• **PROBLEM DESCRIPTION**
The line containing "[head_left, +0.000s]" marks the end; return exactly every line from the start of the records up to and including it, but no pictures.
*** Begin section ***
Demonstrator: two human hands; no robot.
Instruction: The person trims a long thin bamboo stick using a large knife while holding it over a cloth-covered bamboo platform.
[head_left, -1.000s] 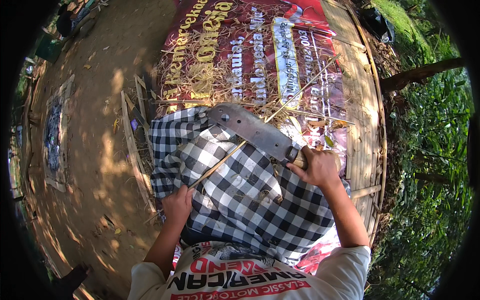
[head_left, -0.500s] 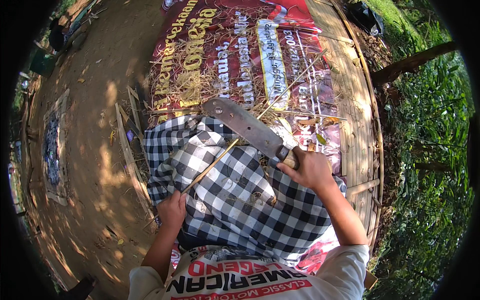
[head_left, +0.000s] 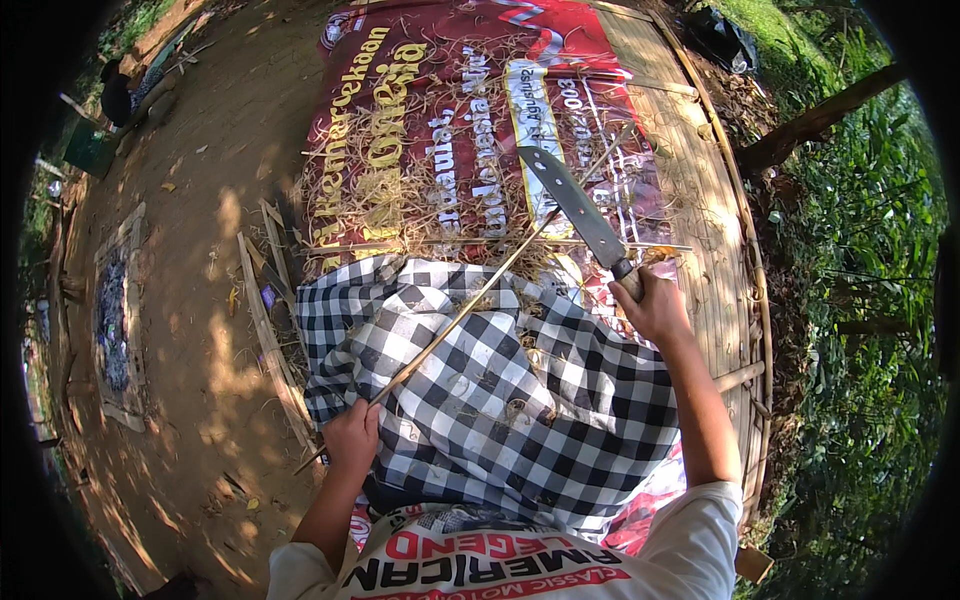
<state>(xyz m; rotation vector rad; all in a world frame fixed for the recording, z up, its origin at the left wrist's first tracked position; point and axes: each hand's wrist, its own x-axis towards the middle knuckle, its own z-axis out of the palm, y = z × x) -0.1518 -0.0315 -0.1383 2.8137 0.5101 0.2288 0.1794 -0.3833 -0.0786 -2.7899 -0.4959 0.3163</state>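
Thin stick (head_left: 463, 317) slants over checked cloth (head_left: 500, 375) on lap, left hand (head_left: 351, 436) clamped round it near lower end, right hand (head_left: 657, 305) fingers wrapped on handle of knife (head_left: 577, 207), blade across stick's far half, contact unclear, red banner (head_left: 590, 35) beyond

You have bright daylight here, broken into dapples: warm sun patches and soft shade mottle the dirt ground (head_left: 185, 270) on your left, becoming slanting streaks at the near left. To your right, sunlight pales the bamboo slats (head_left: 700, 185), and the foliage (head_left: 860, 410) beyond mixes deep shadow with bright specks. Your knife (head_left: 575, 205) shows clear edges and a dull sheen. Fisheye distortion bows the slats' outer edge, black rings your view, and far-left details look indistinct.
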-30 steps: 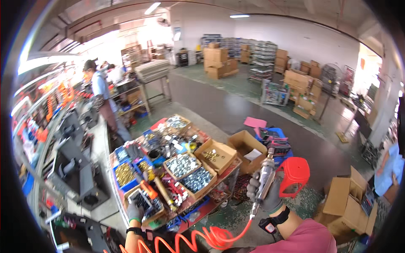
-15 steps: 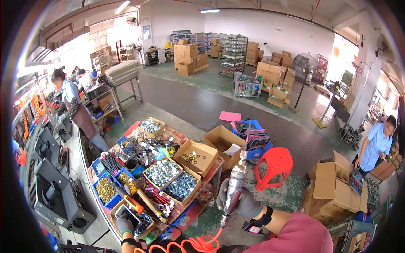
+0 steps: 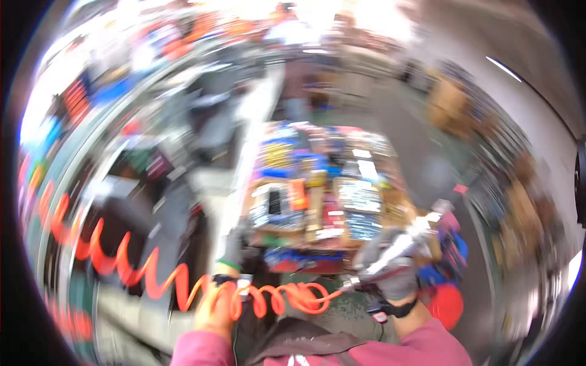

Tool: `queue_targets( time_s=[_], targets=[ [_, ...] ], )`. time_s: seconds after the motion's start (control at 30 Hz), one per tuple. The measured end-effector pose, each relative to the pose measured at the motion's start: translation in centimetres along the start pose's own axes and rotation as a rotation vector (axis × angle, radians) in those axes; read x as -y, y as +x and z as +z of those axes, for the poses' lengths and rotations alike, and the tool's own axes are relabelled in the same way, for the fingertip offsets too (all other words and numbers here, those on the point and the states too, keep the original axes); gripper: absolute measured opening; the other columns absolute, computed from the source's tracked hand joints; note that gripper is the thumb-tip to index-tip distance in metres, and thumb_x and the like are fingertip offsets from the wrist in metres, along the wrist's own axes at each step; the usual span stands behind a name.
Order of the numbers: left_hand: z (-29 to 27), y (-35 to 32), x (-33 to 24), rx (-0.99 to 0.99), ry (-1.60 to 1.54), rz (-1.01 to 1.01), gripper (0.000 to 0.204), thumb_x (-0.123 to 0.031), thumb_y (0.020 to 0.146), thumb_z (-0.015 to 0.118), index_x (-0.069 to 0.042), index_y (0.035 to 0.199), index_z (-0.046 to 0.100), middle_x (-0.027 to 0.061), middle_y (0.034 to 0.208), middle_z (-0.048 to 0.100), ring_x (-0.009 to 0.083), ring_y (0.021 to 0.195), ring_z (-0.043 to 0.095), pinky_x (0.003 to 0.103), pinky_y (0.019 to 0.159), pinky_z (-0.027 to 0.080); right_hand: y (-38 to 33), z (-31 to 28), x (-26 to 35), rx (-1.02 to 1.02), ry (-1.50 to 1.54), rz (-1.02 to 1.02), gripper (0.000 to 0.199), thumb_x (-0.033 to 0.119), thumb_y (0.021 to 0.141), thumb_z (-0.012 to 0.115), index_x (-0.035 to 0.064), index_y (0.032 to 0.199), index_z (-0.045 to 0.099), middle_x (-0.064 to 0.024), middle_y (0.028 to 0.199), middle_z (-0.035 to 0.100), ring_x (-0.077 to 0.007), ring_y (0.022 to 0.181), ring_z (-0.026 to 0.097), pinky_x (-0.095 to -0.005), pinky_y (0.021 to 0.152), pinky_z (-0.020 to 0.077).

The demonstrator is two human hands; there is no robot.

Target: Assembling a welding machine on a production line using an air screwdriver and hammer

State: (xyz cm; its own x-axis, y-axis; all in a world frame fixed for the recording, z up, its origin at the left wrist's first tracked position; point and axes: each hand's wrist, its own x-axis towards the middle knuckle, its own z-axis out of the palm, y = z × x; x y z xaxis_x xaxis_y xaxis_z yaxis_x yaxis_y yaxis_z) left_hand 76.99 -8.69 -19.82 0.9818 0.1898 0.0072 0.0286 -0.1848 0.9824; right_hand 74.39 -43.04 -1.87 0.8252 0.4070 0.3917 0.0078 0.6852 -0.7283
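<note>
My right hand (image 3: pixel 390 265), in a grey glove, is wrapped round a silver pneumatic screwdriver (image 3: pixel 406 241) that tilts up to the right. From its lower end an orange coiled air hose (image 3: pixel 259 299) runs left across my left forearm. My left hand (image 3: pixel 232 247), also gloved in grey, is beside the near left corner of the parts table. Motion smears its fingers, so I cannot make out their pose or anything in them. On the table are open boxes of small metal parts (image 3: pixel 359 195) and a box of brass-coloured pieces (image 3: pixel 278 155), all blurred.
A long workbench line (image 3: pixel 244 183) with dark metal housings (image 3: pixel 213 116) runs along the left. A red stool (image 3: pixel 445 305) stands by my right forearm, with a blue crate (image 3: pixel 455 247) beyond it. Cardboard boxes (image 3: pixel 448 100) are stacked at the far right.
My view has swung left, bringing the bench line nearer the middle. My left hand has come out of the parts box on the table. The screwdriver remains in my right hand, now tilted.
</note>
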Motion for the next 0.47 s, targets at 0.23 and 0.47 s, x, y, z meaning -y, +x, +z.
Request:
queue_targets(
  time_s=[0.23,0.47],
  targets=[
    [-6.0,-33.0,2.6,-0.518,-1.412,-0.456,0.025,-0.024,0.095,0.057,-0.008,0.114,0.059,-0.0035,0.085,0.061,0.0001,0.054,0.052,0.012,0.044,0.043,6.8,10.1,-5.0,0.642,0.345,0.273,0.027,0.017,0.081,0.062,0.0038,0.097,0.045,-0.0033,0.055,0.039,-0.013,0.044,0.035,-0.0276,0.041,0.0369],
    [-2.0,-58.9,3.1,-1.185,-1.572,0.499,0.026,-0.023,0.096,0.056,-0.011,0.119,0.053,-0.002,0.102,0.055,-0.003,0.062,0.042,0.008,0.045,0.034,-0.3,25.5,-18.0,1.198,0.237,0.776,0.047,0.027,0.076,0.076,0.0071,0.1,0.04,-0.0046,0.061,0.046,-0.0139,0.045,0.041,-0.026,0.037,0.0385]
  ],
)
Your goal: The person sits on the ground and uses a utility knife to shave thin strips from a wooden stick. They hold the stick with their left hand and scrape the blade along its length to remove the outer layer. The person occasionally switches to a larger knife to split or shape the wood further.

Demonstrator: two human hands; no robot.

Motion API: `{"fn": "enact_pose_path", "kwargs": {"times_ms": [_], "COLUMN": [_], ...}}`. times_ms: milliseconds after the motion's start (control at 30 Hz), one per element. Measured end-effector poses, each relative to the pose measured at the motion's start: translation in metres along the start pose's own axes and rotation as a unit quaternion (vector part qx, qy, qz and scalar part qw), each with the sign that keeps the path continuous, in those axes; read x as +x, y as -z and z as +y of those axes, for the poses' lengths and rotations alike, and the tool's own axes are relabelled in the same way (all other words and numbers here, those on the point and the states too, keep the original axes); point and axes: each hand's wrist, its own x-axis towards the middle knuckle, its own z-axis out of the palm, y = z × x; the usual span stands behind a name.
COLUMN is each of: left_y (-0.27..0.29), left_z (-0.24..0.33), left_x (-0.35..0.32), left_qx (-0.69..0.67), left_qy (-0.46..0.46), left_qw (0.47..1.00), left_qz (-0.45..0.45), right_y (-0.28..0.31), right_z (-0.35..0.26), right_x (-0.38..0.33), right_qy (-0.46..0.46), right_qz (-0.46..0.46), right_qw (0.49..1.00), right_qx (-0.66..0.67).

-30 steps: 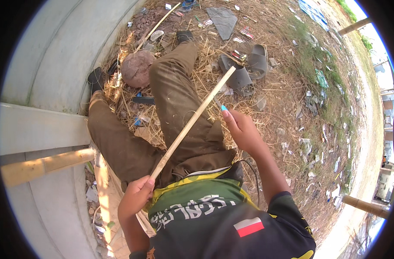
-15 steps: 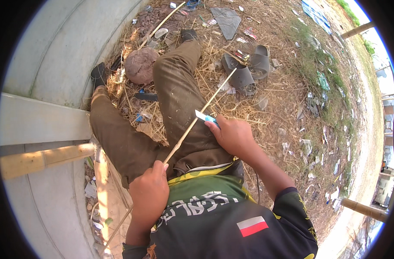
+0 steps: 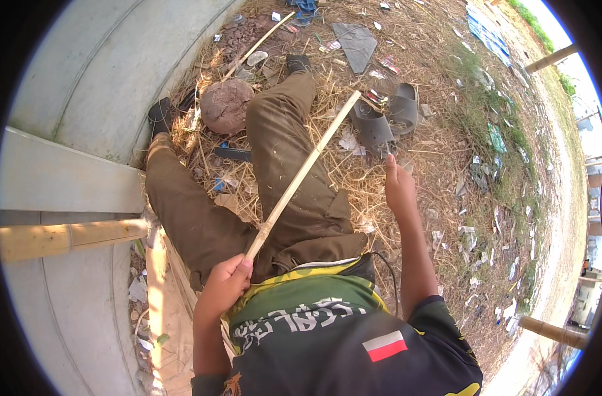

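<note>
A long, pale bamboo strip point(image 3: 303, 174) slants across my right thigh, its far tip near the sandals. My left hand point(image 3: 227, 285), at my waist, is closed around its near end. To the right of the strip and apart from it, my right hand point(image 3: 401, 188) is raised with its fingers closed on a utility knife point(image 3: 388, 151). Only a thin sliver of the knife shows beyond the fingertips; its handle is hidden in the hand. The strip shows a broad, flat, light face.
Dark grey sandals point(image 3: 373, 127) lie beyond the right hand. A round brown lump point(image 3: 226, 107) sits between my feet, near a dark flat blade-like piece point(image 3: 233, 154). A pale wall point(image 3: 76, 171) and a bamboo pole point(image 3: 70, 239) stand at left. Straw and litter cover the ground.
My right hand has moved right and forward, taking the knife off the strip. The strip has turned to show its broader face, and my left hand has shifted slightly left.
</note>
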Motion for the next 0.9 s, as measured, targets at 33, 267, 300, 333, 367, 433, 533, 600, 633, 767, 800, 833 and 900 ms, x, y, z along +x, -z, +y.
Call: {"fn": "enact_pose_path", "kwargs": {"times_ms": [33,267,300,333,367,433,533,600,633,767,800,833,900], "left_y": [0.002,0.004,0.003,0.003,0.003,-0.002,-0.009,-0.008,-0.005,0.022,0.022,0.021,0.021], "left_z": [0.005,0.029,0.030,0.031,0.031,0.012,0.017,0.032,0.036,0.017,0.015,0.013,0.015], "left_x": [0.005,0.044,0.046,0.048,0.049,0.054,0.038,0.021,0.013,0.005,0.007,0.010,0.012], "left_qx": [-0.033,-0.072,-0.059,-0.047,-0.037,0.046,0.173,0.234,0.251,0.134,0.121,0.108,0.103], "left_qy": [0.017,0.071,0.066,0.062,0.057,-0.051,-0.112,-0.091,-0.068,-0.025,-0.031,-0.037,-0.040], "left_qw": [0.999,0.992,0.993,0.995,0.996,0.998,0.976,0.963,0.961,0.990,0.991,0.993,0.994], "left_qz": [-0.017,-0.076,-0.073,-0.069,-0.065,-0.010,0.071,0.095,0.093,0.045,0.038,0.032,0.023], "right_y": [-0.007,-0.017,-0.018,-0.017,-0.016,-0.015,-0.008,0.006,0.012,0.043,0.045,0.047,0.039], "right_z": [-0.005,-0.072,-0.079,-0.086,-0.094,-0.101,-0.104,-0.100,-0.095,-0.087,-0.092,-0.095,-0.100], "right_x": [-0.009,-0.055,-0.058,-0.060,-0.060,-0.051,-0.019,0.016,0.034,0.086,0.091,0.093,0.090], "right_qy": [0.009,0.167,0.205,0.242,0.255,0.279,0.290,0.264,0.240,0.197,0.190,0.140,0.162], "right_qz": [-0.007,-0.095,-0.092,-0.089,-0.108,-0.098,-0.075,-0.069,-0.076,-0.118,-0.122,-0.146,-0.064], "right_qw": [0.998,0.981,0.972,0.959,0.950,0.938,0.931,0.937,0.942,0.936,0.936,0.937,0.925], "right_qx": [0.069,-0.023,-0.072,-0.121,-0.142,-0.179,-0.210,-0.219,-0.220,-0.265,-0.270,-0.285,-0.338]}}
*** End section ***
• **RESPONSE TO THE EXERCISE**
Demonstrator: two human hands; no robot.
Instruction: The person trims a long thin bamboo stick using a large knife while holding it over a cloth-covered bamboo platform.
[head_left, -1.000s] 
[head_left, -0.500s] 
[head_left, +0.000s] 

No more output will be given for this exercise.